**WHAT IS EXPECTED**
Go through the listing below. Copy each line that has the string "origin".

**RECORDED DATA**
<<<<

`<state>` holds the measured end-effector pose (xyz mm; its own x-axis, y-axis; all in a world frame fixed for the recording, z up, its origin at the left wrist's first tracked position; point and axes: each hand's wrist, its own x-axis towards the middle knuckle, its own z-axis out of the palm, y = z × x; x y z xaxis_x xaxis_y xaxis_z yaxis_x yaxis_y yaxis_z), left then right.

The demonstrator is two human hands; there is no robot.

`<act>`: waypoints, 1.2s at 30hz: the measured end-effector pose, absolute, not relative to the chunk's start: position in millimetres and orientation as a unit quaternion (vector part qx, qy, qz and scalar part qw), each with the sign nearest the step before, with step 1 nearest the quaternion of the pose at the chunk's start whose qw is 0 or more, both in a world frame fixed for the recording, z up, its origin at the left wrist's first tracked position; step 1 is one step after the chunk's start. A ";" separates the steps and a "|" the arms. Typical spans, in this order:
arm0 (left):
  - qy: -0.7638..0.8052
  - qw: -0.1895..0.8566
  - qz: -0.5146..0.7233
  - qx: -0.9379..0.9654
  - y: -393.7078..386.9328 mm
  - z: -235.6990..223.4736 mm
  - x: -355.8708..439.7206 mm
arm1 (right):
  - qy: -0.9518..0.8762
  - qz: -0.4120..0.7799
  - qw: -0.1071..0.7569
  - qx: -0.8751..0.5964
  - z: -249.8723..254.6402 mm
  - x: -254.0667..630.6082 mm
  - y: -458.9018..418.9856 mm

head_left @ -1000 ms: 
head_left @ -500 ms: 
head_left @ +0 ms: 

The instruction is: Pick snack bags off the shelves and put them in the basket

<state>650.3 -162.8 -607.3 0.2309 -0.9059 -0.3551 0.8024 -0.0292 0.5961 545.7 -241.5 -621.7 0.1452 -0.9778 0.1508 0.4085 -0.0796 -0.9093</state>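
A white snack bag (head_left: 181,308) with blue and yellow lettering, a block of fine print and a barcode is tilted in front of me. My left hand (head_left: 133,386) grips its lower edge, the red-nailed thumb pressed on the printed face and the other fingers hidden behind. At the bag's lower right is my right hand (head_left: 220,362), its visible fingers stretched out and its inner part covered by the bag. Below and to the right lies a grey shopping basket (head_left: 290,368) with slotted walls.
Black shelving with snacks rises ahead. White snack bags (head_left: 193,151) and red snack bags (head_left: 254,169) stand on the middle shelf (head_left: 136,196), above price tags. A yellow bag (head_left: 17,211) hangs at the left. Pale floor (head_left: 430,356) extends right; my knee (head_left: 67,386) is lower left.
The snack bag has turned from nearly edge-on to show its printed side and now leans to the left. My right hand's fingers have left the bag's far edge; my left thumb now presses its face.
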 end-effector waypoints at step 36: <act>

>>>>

**WRITTEN REPLY**
`<state>` holds the measured end-effector pose (xyz mm; its own x-axis, y-axis; all in a world frame fixed for the recording, z up, its origin at the left wrist's first tracked position; point and axes: each hand's wrist, its own x-axis towards the middle knuckle, its own z-axis out of the palm, y = z × x; x y z xaxis_x xaxis_y xaxis_z yaxis_x yaxis_y yaxis_z), left then right.
`<act>`: waypoints, 1.2s at 30hz: the measured end-effector pose, absolute, not relative to the chunk's start: position in millimetres and orientation as a unit quaternion (vector part qx, qy, qz and scalar part qw), each with the sign nearest the step before, with step 1 nearest the quaternion of the pose at the chunk's start whose qw is 0 or more, both in a world frame fixed for the recording, z up, its origin at the left wrist's first tracked position; step 1 is one step after the chunk's start. A ";" separates the steps and a "|" the arms. Typical spans, in this order:

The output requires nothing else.